Investors back Quell’s Treg approach

Despite some impressive clinical performances, cell therapies like Car-T have yet to live up to commercial expectations. This has not stopped players hoping to harness another cell type, T regulatory cells (Tregs), from raking in the cash.

The latest is the UK's Quell Therapeutics, which raised a $156m series B round this week. But research into Tregs, which have a role in suppressing the immune system, is still at a very early stage. And, so far, efforts in this space have met with little success.

A notable example is Caladrius, whose Treg candidate fell short in type 1 diabetes several years ago. However, that group was using unmodified Tregs; the latest crop of companies is developing engineered Tregs, which they hope will improve their chances.

Tissue targeting

Quell, for one, is making several modifications; some are used in all of its Tregs, while others are indication specific.

The latter includes an HLA-A2-specific Car that has been incorporated into Quell’s lead project, the potentially once-and-done autologous therapy QEL-001. This asset is being developed to prevent rejection of HLA-A2-mismatched liver transplants, the idea being that the Car allows targeting of the therapy to the transplanted organ, thereby avoiding systemic immunosuppression.

Another Treg developer, Sangamo Therapeutics, is taking a similar approach with TX200, an autologous project that also features an HLA-A2-specific Car, but is being trialled in kidney transplantation.

Locked in

QEL-001 has another feature that TX200 does not: Quell’s so-called “phenotype lock”. This is designed to keep the cells “looking and functioning like Tregs”, explains the group’s chief executive, Iain McGill, rather than “flipping” to become effector T cells that can end up attacking the tissues they were supposed to protect.

This lock is achieved by engineering Tregs to express high levels of FoxP3; this has also been shown preclinically to increase the Tregs’ immunosuppressive potency, Mr McGill adds.

In addition, QEL-001 includes a safety switch licensed “from the world of oncology”, Mr McGill says, declining to give further details. Whether these extra modifications will translate into improved safety and/or efficacy will only be answered with clinical data.

Sangamo is already enrolling patients into its phase 1/2 Steadfast study, and expects to start dosing by mid-2022. Meanwhile, Quell’s Liberate phase 1/2 study of QEL-001 is slated to begin before the end of this year and dose the first patient in the first quarter of 2022.

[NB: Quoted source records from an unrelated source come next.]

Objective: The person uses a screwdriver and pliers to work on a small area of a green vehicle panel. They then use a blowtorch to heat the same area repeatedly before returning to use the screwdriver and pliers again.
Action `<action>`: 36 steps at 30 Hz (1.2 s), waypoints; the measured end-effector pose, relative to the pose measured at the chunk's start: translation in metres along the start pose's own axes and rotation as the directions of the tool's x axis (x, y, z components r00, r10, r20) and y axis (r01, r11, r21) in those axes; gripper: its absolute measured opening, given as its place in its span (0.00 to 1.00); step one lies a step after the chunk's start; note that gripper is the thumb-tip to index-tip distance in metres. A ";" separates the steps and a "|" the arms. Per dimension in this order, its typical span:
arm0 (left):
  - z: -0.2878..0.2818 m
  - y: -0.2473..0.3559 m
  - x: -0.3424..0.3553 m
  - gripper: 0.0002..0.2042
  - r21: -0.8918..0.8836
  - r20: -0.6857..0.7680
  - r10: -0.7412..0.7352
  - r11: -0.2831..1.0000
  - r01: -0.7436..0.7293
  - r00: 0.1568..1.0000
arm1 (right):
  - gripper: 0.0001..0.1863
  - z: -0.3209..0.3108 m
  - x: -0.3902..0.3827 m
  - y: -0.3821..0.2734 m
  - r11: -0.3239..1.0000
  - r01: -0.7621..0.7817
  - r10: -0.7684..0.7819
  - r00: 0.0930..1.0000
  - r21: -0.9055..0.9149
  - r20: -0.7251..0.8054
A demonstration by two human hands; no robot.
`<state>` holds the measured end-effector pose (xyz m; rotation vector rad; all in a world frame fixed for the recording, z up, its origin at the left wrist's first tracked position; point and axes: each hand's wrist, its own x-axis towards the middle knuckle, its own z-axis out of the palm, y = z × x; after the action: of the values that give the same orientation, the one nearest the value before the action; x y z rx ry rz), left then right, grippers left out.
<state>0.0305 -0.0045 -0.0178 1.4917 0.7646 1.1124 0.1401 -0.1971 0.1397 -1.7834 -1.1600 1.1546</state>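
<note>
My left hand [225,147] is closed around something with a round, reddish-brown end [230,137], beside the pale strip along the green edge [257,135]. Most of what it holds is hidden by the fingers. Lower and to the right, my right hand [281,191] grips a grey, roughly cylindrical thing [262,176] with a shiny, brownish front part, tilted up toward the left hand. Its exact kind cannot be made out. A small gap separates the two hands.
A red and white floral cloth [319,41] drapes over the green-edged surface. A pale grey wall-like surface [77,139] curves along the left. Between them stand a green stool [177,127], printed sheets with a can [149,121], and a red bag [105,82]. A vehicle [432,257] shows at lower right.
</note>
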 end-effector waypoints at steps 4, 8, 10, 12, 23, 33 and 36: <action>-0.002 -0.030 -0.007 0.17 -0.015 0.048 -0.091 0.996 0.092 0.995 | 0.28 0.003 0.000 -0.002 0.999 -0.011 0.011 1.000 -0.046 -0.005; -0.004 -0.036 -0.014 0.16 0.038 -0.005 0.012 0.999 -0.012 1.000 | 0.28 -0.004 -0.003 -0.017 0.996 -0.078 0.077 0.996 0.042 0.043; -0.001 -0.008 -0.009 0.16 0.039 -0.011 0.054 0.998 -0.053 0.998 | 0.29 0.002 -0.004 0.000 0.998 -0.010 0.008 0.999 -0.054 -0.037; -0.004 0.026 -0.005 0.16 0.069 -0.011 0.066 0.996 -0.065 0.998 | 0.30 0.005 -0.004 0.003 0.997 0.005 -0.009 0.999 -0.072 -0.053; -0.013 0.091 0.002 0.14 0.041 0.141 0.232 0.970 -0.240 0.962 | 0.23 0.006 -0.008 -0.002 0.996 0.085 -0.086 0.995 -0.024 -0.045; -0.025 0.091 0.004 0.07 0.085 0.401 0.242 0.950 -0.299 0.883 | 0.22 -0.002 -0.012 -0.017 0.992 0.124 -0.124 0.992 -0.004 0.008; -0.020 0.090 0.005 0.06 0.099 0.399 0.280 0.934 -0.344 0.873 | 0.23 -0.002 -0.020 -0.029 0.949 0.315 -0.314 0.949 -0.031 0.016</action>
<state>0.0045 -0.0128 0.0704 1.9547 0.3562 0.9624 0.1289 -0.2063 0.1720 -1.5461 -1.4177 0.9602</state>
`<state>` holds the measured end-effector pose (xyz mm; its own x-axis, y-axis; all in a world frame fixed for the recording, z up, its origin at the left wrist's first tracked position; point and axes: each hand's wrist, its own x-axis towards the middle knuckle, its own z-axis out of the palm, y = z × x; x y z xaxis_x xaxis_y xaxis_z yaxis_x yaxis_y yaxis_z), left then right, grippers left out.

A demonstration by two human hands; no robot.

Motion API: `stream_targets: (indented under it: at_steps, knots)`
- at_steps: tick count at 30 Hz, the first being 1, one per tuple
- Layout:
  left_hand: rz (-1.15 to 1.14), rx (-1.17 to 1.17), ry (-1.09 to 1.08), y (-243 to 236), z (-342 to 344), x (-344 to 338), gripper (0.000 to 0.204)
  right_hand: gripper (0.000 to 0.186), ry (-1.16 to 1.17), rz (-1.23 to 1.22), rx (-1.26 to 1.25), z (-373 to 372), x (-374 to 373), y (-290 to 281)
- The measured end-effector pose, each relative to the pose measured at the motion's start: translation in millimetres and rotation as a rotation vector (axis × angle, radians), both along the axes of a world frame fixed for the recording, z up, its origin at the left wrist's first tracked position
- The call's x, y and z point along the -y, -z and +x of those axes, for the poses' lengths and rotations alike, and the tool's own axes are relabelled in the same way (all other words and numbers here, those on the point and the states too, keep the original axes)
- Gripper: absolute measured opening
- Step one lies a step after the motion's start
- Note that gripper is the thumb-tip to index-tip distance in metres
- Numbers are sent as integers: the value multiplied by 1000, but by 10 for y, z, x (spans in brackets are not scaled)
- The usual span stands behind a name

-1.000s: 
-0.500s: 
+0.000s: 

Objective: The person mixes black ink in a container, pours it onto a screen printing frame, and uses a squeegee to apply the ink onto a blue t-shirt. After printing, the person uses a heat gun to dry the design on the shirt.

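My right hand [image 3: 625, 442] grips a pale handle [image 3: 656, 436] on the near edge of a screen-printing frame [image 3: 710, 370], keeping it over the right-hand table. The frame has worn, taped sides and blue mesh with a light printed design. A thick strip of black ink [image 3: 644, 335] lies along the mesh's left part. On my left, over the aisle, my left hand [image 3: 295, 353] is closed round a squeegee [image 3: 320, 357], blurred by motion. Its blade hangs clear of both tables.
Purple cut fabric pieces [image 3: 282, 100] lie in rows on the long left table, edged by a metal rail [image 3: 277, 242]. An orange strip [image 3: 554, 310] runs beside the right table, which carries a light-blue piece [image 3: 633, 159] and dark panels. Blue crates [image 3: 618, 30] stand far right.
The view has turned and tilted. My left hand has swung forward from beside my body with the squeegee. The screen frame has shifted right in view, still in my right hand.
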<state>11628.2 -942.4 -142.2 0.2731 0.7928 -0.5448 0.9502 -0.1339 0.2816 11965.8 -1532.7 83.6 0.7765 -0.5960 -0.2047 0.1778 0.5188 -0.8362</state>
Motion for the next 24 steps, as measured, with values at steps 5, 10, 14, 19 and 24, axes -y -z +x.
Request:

Details on Liberate are so far scant, but according to Mr McGill it will enrol patients one to five years after a liver transplant with the aim of weaning them off immunosuppressive therapy. The chief exec will not say exactly what the endpoints will be, but notes that the study will look for both the absence of organ rejection and the removal of immunosuppression.

Clearly how persistent Quell's Tregs are remains a major question that will help determine whether this could indeed become a once-and-done therapy.

Instead of a control arm Quell hopes to outperform a benchmark set in previous studies that have withdrawn immunosuppressants without any concomitant therapy – for example, the A-Wish trial found that 13% of liver transplant patients could discontinue immunosuppressive drugs.

It will be a while before it becomes apparent whether Liberate has met this goal. The first data will come from an initial safety cohort, expected towards the end of 2022, with efficacy results to follow.

Type 1 diabetes and ALS

As well as getting Quell to the point of having “meaningful data” with QEL-001, the latest cash injection will allow the group to take two more projects “to the doorstep of the clinic”, Mr McGill says.

As well as transplantation, the group is focused on autoimmune and neuroinflammatory diseases, and he cites type 1 diabetes and amyotrophic lateral sclerosis as areas of interest. Notably, Coya Therapeutics is developing Tregs for ALS, with phase 2a data expected soon; COYA 101 does not feature genetically modified cells.

Meanwhile, other companies are in the clinic with IL-2 therapies designed to activate Tregs in various autoimmune diseases, including Merck & Co through its acquisition of Pandion.

Sangamo and Quell might be leading the engineered Treg space, but there are plenty of groups behind them, some of which are already commanding big bucks: in August Sonoma and Gentibio brought in private rounds of $265m and $157m respectively, while Abata Therapeutics launched in June with a $95m series A.

As for whether Quell plans an IPO any time soon, Mr McGill replies: “We’d like to be able to bring some data, at least show we can execute the trial, manufacture our cell therapy, and demonstrate that the product is safe – even if we haven’t got as far as efficacy.”